## TASK TO COMPLETE
Wherever "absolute" appears in a line of the listing, that line should be returned.

## DATA
----------------------------------------

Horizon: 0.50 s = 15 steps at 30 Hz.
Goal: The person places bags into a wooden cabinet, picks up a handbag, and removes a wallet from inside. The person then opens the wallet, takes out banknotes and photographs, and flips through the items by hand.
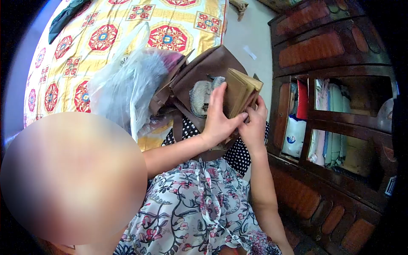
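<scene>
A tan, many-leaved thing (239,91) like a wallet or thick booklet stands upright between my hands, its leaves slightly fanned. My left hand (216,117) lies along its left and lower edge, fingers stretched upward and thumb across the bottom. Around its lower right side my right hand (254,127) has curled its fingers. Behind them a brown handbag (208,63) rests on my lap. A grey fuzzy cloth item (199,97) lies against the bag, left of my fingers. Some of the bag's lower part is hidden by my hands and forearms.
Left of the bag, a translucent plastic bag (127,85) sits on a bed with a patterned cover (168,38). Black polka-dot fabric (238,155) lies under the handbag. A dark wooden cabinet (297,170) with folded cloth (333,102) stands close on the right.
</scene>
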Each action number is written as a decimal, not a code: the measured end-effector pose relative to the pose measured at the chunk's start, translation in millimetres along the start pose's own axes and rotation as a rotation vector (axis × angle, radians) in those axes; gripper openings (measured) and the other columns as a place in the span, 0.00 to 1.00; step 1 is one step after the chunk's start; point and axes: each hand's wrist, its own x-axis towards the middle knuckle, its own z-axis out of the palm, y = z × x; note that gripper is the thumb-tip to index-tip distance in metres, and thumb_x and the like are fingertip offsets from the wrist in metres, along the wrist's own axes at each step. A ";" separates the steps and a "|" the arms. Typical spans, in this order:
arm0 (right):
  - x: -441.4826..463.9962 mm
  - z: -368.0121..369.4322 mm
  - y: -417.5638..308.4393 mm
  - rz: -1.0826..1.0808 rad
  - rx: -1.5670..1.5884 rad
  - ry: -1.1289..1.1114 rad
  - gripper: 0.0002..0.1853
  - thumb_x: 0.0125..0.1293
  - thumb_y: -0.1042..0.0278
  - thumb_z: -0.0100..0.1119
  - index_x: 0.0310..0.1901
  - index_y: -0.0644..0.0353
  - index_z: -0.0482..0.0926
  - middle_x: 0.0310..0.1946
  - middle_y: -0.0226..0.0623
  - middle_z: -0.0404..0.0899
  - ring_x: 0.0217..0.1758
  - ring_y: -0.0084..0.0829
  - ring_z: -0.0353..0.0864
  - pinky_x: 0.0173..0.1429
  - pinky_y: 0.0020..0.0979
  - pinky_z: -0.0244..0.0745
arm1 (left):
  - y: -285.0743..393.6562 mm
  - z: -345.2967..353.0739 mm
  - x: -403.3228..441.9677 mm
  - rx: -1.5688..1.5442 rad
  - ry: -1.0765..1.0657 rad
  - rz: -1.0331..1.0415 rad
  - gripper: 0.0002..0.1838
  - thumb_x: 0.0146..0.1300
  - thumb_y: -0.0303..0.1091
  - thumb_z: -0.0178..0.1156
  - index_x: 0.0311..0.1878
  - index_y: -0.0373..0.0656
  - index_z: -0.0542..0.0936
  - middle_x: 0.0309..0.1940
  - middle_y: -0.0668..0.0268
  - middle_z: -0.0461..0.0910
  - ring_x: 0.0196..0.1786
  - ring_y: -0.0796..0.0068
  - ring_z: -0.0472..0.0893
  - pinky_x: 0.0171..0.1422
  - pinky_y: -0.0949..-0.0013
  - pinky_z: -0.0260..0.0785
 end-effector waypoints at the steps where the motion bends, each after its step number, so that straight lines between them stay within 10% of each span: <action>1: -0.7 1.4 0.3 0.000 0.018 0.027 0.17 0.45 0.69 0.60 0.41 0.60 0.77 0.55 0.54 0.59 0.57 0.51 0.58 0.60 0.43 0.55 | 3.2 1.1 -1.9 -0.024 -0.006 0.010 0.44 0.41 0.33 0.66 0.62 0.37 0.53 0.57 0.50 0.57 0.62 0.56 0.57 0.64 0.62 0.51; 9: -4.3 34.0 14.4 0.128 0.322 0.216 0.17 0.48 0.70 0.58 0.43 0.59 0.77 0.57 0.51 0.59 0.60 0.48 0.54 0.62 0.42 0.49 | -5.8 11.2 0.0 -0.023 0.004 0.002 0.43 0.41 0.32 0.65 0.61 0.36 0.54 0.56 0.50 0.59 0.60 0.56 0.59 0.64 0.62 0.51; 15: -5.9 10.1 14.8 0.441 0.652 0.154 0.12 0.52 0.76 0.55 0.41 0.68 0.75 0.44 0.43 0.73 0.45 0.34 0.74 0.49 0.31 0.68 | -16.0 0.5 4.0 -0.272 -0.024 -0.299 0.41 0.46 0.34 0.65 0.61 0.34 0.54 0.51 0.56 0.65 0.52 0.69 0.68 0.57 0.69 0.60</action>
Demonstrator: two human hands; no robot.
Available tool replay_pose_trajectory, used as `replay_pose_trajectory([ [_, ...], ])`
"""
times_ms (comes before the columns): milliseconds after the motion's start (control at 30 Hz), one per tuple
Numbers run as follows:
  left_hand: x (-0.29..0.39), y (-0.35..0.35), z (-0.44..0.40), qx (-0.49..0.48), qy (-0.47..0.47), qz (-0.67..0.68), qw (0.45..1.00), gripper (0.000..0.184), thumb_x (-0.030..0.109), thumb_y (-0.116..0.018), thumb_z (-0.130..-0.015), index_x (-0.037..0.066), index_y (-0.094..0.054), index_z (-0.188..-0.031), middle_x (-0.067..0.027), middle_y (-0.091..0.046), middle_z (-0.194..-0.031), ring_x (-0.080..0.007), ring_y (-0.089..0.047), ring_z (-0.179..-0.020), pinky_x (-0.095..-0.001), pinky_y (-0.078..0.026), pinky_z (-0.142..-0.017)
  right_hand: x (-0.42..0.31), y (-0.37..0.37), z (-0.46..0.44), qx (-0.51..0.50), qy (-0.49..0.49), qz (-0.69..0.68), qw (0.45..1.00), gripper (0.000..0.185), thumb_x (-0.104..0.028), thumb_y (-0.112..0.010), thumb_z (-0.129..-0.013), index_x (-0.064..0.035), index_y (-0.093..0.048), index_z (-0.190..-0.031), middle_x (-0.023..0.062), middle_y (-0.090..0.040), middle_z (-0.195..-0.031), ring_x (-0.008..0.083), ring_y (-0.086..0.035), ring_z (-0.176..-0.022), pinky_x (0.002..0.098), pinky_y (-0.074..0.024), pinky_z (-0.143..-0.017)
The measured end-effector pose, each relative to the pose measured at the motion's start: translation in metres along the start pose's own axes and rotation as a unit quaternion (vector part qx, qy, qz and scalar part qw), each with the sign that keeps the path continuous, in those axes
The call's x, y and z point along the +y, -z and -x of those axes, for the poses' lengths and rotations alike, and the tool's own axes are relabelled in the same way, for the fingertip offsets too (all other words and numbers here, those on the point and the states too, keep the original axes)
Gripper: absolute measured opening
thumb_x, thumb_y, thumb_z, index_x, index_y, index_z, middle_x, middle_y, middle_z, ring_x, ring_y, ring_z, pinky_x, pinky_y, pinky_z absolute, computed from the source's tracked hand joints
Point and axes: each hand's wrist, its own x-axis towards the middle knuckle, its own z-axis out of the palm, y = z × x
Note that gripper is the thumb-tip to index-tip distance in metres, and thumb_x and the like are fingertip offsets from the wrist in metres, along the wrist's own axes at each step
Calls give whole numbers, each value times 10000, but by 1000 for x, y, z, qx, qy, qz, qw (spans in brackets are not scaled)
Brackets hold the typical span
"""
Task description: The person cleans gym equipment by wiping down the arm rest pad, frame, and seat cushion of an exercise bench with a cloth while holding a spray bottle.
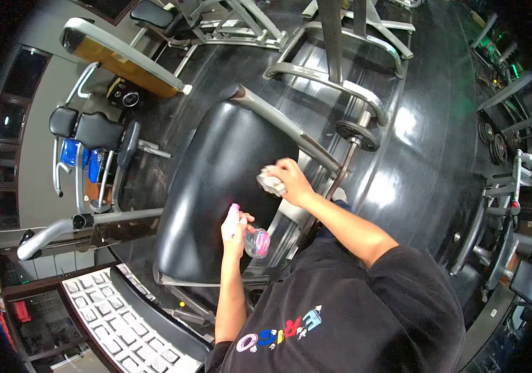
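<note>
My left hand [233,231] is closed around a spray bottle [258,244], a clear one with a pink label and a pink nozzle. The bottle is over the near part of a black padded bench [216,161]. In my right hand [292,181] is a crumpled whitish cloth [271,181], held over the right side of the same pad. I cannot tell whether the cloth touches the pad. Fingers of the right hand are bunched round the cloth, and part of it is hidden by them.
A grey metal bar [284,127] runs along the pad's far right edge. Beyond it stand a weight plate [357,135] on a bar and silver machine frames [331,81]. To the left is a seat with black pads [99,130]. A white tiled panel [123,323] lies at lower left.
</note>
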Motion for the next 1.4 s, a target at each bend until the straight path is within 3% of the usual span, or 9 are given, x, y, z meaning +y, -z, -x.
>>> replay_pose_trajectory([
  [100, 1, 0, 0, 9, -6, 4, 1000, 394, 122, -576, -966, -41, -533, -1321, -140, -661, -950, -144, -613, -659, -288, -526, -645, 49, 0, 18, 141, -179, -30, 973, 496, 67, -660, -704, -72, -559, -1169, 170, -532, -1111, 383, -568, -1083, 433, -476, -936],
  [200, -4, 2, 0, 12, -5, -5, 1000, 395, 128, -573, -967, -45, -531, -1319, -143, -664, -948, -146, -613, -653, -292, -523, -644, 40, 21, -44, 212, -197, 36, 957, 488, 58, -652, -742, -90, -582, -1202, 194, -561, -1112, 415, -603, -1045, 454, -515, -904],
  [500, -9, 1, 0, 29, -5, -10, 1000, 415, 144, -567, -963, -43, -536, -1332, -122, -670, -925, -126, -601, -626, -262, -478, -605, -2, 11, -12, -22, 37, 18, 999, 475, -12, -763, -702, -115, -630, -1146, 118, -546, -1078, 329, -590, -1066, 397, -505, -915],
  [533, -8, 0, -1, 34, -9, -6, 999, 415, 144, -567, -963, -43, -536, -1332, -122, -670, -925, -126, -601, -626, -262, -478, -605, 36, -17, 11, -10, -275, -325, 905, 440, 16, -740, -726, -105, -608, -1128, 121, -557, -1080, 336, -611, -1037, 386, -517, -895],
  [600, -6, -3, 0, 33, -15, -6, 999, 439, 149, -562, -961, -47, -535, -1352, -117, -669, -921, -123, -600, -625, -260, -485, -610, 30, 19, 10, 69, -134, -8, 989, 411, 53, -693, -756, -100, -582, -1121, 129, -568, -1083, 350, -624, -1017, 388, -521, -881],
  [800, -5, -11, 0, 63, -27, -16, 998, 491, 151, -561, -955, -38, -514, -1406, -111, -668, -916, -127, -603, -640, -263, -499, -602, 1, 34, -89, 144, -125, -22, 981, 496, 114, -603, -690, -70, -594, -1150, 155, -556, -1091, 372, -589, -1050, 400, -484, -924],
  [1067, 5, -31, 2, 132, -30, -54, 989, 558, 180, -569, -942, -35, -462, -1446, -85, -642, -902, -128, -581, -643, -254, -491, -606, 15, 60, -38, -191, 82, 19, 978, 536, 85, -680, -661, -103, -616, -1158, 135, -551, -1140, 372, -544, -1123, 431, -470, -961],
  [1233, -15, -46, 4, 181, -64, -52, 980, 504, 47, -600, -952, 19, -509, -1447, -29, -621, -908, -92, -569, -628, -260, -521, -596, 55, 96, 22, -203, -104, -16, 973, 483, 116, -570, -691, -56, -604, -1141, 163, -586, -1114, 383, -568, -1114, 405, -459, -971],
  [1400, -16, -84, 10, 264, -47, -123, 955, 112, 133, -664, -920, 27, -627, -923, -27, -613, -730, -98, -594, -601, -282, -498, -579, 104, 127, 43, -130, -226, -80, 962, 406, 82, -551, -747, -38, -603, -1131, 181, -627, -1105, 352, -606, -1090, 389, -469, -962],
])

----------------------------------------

## FINISHED EXERCISE
Gripper: absolute measured opening
thumb_x, thumb_y, thumb_z, index_x, index_y, index_z, middle_x, middle_y, middle_z, ring_x, ring_y, ring_z, pinky_x, pinky_y, pinky_z absolute, computed from the source's tracked hand joints

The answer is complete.